(Material shown begins)
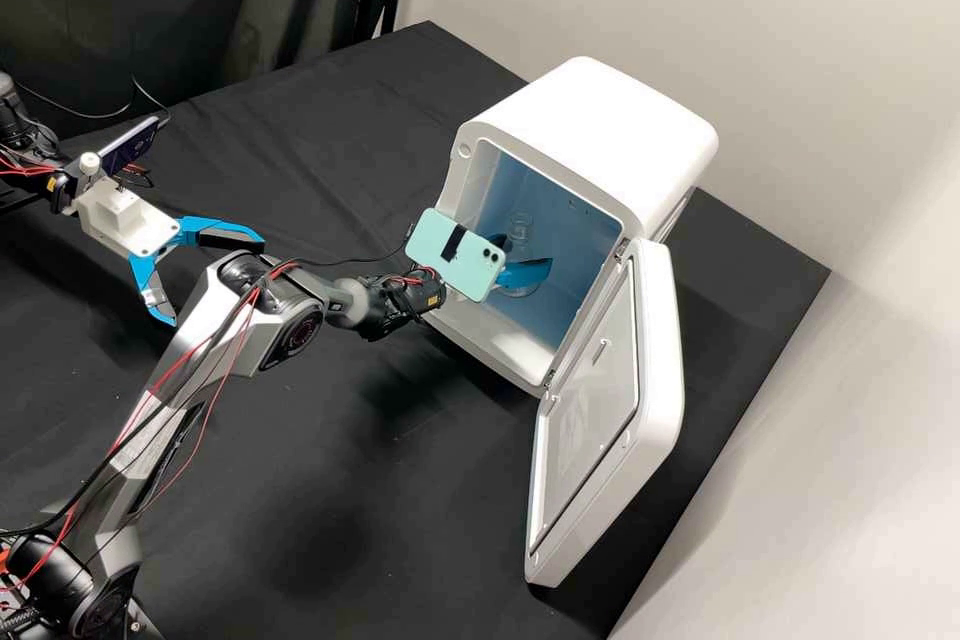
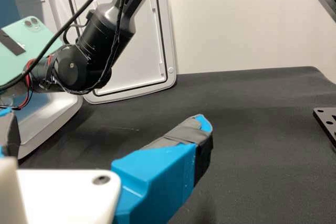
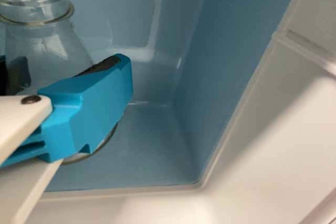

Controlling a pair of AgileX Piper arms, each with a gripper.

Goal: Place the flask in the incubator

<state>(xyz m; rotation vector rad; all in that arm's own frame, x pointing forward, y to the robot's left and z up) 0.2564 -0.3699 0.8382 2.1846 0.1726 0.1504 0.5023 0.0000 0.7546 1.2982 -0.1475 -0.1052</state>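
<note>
1 flask point(image 3: 37, 24) stands inside the 1 open incubator point(image 1: 600, 120), the right claw point(image 1: 527, 272) around it; pinching or loose, one cannot tell. the left claw point(image 1: 187, 262) hangs spread above the tabletop point(image 1: 350, 480), well apart.

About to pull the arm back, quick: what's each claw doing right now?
Left claw: open, holding nothing.
Right claw: closed on the flask, inside the incubator.

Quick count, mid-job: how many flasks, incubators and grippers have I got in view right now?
Flask: 1
Incubator: 1
Grippers: 2, the left gripper and the right gripper
Total: 4
</note>
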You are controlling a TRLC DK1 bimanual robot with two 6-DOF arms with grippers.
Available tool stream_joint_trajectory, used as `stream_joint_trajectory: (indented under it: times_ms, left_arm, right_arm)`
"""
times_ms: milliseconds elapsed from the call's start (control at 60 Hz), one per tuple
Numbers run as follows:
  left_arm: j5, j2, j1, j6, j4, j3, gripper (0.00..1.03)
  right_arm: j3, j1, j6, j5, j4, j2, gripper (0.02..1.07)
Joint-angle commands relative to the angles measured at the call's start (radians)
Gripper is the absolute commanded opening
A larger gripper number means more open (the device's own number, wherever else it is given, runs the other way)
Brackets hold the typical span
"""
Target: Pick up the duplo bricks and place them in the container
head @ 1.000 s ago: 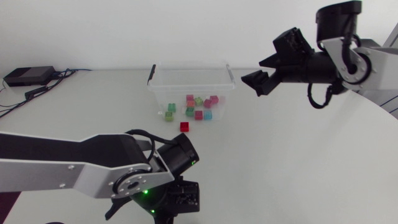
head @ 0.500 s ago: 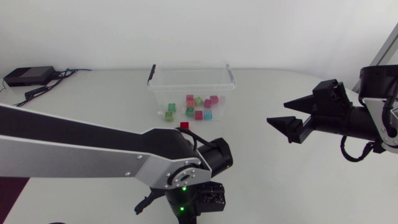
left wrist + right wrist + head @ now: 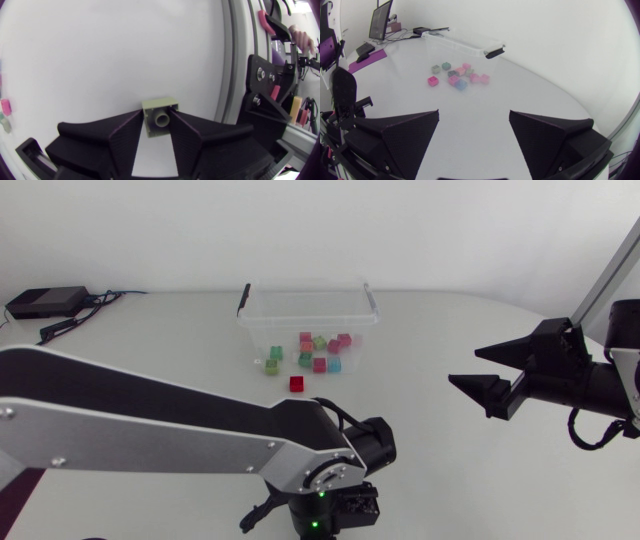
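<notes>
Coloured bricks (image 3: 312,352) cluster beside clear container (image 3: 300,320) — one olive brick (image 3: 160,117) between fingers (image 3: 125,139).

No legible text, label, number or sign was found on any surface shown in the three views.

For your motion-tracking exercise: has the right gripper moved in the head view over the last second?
Yes. The right gripper has pulled back from the clear container, to the right and lower in the view.
</notes>
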Motion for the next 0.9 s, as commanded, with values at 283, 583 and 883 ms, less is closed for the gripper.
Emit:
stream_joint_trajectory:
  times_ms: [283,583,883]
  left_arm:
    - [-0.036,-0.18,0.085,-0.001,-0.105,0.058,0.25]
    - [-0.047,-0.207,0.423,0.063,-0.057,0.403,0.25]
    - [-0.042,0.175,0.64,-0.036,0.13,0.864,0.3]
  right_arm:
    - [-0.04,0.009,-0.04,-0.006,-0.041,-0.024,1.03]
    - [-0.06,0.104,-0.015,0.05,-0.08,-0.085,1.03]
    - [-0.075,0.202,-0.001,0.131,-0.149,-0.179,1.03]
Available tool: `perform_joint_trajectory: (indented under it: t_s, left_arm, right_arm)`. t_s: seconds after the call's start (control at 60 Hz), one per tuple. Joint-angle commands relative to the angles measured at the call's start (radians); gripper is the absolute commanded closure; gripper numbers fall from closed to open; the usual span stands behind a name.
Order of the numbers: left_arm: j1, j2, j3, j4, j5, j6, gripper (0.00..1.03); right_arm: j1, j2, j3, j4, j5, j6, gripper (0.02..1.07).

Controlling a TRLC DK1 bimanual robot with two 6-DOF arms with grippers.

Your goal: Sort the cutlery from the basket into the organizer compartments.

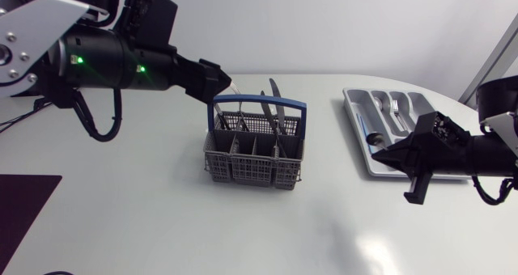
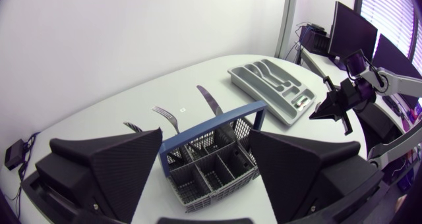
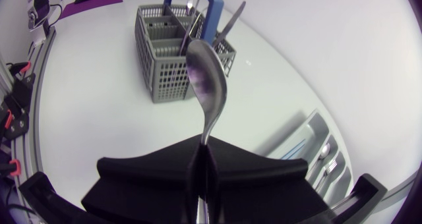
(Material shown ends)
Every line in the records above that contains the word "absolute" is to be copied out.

Gripper is the absolute commanded opening
Available tool: `perform_joint_trajectory: (indented under it: t_s, left_arm, right_arm)`. t_s: seconds after the call's start (control at 60 Hz), one per tuple. Joint-angle commands relative to the angles measured at the call's start (radians); gripper is the absolute commanded closure; gripper numbers fall from closed to open; the usual span stands behind a name.

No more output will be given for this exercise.